Chiang's (Stories of Your Life and Others, 2002) second collection begins with an instant classic, “The Merchant and the Alchemist’s Gate,” which won Hugo and Nebula awards for Best Novelette in 2008. A time-travel fantasy set largely in ancient Baghdad, the story follows fabric merchant Fuwaad ibn Abbas after he meets an alchemist who has crafted what is essentially a time portal. After hearing life-changing stories about others who have used the portal, he decides to go back in time to try to right a terrible wrong—and realizes, too late, that nothing can erase the past.
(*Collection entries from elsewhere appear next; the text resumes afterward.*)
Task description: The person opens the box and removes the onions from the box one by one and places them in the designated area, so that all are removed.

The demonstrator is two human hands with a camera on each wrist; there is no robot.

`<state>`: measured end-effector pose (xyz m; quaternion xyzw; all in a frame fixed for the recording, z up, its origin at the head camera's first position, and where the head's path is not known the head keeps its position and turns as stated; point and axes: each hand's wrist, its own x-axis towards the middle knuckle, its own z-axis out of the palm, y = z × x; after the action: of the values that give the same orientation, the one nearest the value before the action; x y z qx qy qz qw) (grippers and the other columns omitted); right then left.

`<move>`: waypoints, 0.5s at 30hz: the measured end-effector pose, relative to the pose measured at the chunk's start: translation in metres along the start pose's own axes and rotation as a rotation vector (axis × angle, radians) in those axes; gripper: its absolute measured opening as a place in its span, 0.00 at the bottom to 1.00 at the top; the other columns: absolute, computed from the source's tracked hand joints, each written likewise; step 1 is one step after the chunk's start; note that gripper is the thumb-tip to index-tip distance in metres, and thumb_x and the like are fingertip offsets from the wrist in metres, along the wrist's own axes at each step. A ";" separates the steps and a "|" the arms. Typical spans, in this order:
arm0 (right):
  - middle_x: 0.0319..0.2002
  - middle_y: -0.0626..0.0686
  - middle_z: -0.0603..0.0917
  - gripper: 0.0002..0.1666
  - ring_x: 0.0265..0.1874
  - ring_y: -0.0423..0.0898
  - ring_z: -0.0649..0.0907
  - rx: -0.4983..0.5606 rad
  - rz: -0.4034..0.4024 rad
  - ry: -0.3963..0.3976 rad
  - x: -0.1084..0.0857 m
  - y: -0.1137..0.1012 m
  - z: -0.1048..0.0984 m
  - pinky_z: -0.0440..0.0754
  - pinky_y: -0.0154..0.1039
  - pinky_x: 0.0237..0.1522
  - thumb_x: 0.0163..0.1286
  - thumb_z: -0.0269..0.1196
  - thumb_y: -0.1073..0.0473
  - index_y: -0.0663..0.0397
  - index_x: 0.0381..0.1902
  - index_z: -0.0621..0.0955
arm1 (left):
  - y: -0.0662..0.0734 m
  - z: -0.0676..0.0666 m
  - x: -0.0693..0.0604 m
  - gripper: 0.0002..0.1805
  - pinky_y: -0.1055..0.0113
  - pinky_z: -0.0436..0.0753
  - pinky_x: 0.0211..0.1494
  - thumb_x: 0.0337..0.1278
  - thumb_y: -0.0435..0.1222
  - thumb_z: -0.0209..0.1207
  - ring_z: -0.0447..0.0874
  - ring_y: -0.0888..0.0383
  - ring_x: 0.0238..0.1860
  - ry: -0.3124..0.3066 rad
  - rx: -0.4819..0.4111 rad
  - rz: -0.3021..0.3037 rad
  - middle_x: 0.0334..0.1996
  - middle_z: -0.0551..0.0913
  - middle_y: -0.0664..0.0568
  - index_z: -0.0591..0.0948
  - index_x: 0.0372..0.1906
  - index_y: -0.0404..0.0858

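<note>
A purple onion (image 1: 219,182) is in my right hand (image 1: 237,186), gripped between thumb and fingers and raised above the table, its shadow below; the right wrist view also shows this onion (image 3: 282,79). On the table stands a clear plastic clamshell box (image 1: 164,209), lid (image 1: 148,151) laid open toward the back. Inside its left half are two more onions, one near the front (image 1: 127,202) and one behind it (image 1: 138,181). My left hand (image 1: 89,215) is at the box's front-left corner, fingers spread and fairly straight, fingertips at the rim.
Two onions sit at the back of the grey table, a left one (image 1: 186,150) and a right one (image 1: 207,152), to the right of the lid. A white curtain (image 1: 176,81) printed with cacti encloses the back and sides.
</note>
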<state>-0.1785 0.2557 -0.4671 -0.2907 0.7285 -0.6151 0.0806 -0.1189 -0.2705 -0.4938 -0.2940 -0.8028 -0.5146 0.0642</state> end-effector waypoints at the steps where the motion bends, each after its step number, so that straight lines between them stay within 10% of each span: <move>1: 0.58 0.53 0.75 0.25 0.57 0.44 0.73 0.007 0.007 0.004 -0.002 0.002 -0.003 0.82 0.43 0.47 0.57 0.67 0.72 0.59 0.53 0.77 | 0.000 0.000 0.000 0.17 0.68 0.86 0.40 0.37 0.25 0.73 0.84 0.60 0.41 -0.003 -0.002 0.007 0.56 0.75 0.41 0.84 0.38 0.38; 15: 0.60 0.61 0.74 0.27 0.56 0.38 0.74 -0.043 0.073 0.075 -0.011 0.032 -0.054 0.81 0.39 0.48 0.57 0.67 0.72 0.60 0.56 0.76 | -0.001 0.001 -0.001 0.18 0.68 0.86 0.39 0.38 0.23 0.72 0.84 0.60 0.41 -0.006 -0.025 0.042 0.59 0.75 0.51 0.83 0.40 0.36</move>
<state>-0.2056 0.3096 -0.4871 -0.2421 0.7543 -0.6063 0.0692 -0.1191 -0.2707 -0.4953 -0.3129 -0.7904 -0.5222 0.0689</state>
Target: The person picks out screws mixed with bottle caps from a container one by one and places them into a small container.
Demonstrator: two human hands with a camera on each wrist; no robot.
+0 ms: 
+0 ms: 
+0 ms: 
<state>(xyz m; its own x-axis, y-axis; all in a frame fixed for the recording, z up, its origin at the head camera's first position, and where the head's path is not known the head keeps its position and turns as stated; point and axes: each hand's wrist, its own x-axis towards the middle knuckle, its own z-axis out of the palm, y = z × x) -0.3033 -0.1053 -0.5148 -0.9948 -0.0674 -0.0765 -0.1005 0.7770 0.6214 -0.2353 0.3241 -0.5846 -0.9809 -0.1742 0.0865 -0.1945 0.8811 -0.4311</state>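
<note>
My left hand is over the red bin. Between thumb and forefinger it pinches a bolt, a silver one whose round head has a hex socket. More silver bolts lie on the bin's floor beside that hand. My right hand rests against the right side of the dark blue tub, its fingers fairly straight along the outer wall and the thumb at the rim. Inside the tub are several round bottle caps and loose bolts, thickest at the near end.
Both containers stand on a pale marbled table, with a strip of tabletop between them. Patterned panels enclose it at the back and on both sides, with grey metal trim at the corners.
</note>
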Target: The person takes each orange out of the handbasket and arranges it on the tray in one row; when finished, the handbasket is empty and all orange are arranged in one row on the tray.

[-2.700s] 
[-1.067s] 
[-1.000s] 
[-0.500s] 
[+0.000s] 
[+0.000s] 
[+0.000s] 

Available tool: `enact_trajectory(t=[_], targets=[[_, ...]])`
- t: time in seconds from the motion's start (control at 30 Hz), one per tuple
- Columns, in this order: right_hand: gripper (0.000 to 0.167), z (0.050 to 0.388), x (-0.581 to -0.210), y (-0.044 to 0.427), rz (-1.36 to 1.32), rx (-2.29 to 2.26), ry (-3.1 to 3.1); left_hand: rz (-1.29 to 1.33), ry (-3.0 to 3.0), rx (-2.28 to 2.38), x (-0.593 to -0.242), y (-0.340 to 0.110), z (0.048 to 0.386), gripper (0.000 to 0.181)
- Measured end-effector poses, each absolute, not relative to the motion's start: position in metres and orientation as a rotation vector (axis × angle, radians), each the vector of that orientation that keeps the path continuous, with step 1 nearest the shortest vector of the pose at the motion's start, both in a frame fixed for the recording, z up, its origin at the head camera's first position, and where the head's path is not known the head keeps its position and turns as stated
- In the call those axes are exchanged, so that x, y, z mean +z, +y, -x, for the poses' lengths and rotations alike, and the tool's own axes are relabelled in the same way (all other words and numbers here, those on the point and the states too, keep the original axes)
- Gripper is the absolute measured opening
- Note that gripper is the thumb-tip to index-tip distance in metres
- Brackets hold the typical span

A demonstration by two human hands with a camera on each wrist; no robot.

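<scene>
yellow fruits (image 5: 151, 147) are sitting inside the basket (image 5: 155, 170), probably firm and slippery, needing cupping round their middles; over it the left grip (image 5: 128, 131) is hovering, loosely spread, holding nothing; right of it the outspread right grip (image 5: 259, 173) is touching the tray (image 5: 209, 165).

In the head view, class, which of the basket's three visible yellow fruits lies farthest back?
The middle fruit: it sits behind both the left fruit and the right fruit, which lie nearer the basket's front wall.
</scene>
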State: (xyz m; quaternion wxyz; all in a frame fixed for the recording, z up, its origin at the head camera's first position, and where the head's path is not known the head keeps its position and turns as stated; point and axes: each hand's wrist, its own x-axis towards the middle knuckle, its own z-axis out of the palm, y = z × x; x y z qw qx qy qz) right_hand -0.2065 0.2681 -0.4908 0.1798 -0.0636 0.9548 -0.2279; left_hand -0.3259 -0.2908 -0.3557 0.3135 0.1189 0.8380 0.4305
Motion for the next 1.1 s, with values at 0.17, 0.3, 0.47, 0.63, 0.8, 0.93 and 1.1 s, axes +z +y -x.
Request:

Other standout selections include “The Lifecycle of Software Objects,” a story about a software tester who, over the course of a decade, struggles to keep a sentient digital entity alive; “The Great Silence,” which brilliantly questions the theory that humankind is the only intelligent race in the universe; and “Dacey’s Patent Automatic Nanny,” which chronicles the consequences of machines raising human children. But arguably the most profound story is "Exhalation" (which won the 2009 Hugo Award for Best Short Story), a heart-rending message and warning from a scientist of a highly advanced, but now extinct, race of mechanical beings from another universe. Although the being theorizes that all life will die when the universes reach “equilibrium,” its parting advice will resonate with everyone: “Contemplate the marvel that is existence, and rejoice that you are able to do so.”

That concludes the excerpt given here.